— WORK INSTRUCTIONS —
Every line containing the string "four" is to be copied from the records.

— RECORDS —
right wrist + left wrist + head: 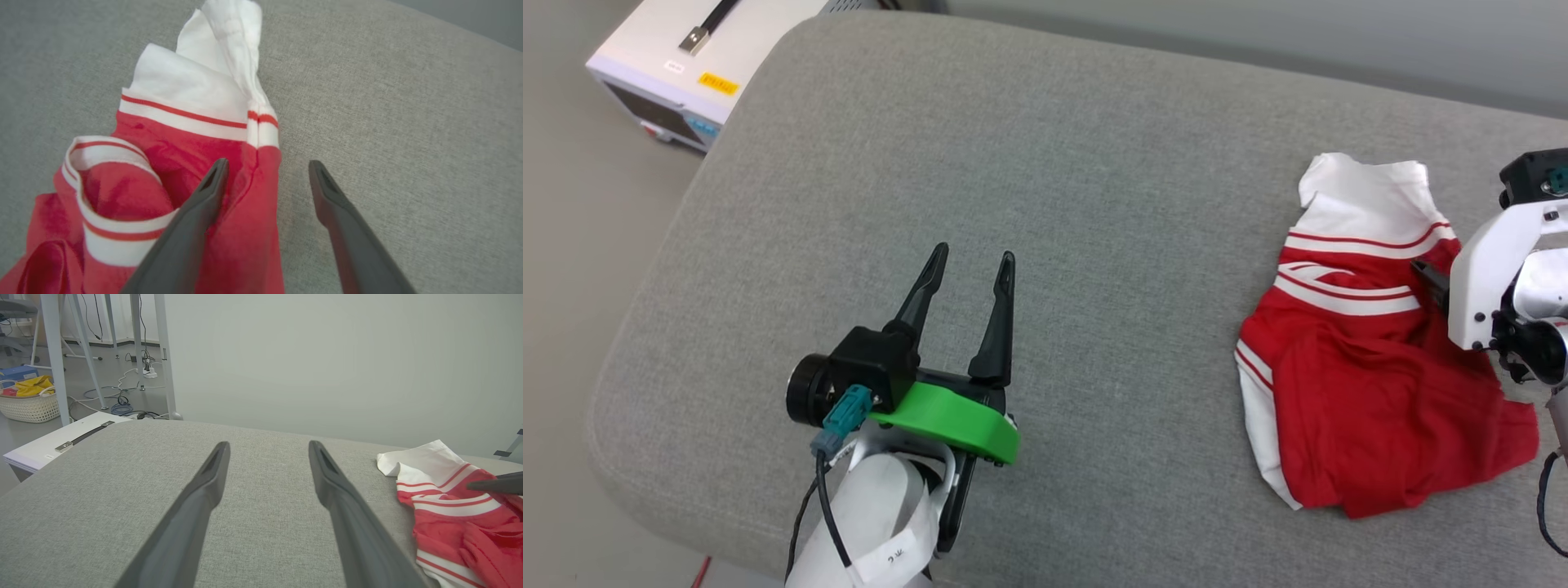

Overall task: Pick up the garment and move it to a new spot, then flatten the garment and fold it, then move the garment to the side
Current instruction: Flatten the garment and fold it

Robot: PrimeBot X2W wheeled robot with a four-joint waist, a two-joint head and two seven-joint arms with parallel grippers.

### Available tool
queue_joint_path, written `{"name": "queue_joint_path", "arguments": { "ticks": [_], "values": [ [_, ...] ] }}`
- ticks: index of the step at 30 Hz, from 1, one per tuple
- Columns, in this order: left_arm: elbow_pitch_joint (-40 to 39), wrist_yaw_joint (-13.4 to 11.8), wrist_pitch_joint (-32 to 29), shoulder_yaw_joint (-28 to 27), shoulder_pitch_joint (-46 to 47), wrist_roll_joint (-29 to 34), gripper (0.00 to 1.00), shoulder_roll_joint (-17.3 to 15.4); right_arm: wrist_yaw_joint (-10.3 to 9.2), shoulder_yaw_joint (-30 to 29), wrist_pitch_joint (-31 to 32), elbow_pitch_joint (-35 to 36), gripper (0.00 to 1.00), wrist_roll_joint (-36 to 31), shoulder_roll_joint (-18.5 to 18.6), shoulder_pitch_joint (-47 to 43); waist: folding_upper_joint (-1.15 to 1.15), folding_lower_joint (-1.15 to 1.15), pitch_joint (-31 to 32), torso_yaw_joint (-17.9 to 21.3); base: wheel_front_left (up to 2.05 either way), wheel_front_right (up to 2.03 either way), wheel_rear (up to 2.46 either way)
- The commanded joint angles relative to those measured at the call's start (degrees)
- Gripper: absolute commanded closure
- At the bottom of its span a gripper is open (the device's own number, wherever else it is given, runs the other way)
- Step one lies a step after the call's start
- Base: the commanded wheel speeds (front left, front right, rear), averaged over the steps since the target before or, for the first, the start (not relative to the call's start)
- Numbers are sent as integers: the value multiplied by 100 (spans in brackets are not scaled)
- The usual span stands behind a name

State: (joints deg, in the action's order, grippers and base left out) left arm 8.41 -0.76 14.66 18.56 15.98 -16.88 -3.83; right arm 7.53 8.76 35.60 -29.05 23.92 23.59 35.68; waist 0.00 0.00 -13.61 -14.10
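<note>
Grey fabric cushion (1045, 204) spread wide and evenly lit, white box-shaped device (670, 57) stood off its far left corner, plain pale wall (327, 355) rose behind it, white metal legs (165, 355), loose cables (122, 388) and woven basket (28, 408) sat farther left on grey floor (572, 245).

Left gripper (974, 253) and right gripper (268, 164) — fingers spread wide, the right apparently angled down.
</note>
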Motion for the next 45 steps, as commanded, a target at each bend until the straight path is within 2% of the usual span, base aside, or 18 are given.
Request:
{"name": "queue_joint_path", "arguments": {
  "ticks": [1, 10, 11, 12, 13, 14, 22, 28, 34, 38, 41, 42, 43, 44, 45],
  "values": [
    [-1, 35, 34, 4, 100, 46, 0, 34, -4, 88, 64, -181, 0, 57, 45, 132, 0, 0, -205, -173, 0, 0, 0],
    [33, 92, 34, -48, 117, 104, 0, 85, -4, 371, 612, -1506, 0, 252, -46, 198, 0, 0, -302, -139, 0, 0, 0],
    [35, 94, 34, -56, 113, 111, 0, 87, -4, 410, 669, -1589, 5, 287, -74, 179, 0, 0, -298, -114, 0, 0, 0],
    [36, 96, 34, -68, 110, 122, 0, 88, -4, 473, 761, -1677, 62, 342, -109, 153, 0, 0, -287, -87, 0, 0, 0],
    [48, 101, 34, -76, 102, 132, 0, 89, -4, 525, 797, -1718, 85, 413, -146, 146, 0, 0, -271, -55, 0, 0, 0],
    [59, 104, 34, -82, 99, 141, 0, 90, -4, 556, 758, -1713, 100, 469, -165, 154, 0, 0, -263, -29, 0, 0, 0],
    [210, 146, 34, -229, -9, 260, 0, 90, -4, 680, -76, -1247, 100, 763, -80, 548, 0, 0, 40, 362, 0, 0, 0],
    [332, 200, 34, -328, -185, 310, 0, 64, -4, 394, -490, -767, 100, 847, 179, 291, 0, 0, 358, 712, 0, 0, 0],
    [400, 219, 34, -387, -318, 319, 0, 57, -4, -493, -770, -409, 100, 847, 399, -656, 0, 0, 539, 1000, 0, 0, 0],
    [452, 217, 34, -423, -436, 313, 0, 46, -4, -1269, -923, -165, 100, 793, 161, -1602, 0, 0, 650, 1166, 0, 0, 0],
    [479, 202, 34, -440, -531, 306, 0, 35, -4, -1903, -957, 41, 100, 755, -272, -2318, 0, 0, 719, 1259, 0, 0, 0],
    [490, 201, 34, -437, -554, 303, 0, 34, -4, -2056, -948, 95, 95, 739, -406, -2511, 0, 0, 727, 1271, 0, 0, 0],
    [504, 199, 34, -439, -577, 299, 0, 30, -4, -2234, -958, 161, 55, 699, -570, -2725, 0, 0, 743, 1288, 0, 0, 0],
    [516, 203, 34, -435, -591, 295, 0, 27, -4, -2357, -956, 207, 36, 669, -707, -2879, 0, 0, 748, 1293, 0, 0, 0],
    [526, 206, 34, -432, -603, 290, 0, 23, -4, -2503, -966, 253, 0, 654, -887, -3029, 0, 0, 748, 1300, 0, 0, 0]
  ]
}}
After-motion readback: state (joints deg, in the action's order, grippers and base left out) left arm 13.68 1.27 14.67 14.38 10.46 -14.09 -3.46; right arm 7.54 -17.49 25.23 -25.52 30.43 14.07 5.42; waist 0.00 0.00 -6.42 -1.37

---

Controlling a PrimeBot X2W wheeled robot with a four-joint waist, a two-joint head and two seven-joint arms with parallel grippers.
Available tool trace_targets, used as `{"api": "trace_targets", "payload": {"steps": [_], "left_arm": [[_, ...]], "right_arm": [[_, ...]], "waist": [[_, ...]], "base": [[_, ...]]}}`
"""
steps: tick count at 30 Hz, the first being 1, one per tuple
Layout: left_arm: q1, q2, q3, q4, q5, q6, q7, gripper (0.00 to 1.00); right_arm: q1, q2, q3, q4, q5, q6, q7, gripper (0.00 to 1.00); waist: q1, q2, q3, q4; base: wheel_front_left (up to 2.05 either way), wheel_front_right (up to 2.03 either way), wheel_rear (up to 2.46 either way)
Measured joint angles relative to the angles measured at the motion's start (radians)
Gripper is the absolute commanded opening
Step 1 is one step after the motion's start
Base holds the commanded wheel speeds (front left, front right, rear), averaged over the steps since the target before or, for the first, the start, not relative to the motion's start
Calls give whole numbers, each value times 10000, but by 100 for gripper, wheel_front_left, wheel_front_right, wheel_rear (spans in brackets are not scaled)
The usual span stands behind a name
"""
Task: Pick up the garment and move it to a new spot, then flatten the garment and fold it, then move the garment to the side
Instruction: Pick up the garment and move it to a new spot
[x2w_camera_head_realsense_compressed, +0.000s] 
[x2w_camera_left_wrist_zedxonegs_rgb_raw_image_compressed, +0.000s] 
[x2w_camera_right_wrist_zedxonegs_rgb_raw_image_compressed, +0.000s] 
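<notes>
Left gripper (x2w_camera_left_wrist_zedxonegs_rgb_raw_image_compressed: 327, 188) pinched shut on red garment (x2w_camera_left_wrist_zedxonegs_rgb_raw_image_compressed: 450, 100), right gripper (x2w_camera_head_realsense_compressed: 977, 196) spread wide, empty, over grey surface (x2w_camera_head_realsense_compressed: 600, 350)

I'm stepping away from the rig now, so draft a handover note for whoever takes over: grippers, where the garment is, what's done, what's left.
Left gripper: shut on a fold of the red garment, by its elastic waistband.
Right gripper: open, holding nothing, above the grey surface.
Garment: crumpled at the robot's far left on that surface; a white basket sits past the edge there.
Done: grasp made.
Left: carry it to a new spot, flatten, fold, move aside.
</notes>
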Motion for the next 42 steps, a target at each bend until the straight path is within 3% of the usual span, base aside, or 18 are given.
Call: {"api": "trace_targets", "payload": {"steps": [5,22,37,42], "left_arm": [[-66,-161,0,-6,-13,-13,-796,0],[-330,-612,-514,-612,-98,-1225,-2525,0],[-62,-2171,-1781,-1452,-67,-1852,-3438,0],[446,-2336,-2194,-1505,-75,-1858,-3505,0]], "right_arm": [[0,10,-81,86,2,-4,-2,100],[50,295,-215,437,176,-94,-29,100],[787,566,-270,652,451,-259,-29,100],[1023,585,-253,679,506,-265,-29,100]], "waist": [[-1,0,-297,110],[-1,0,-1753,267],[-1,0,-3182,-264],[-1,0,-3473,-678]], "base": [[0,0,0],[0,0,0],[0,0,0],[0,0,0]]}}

— ANSWER BOX —
Robot: PrimeBot X2W wheeled robot with a four-joint waist, a two-joint head and two seven-joint arms with parallel grippers.
Controlling a PrimeBot X2W wheeled robot with a four-joint waist, a two-joint head and two seven-joint arms with parallel grippers.

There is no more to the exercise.